Dans son communiqué du ministère de la communication publié ce samedi 15 novembre quelques heures après cette signature, le gouvernement congolais a souligné que l’accord ouvre la voie à un processus de réconciliation et de dialogue, avec pour objectif de mettre fin aux affrontements armés et de rétablir l’autorité de l’État sur tout le territoire national. Pour Kinshasa, cet accord-cadre va au-delà de la simple cessation des hostilités ; il est perçu comme un mécanisme clé pour amorcer un véritable processus de pacification et de stabilité dans le pays.
L’accord s’accompagne également d’engagements spécifiques pour améliorer la situation humanitaire, en sécurisant notamment les corridors d’aide et en facilitant l’accès des organisations humanitaires aux populations les plus vulnérables. Les autorités congolaises mettent en avant l’importance de cette dimension, précisant que la réponse aux besoins urgents des communautés affectées par la guerre doit être une priorité immédiate pour garantir un retour à la normale.

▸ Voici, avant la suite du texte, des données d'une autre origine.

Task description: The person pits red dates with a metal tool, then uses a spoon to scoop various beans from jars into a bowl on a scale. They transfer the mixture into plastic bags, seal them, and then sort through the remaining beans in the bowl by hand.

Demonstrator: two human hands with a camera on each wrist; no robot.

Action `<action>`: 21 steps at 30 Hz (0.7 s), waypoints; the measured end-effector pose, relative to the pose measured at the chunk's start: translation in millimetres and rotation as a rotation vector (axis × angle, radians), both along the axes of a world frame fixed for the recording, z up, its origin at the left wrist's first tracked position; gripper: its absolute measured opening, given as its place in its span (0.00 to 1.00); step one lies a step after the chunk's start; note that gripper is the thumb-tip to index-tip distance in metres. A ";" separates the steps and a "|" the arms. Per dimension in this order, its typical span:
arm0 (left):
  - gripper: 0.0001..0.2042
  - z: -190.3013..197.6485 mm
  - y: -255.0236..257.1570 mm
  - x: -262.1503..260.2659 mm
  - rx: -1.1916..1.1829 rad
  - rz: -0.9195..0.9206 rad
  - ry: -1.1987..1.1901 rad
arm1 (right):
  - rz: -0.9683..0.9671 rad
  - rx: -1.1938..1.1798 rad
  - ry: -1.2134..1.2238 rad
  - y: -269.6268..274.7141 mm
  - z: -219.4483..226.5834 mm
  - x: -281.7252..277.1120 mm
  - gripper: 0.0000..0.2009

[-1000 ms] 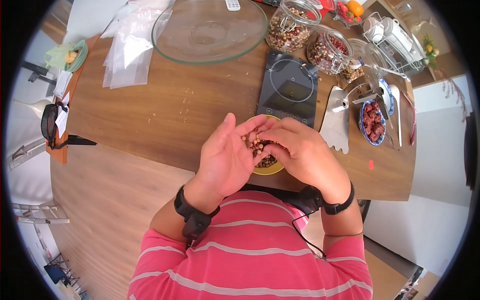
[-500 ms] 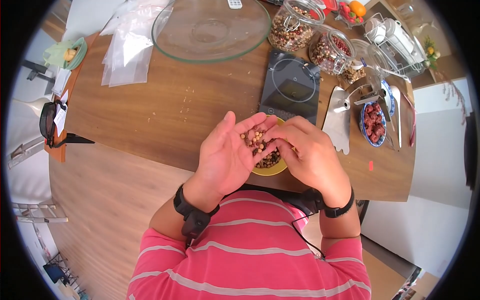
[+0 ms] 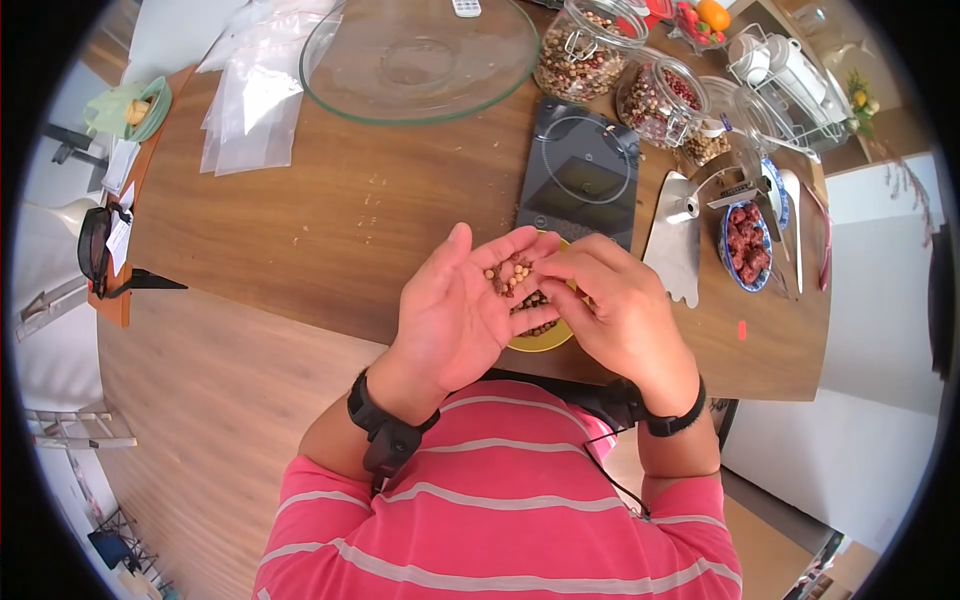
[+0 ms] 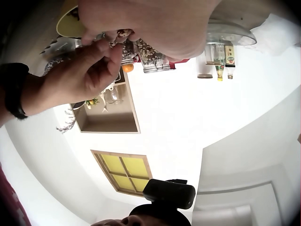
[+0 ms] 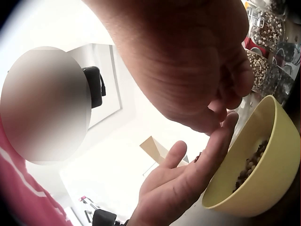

Selon le communiqué,cet acte est un témoignage du ferme engagement du gouvernement de Kinshasa envers une paix durable, respectueuse des droits humains et de la dignité des Congolais. La protection des populations civiles, en particulier les femmes, les enfants et les personnes déplacées internes, a été mise en avant comme un axe fondamental de l’accord, renforçant ainsi la promesse d’un avenir plus stable et plus inclusif pour le peuple congolais.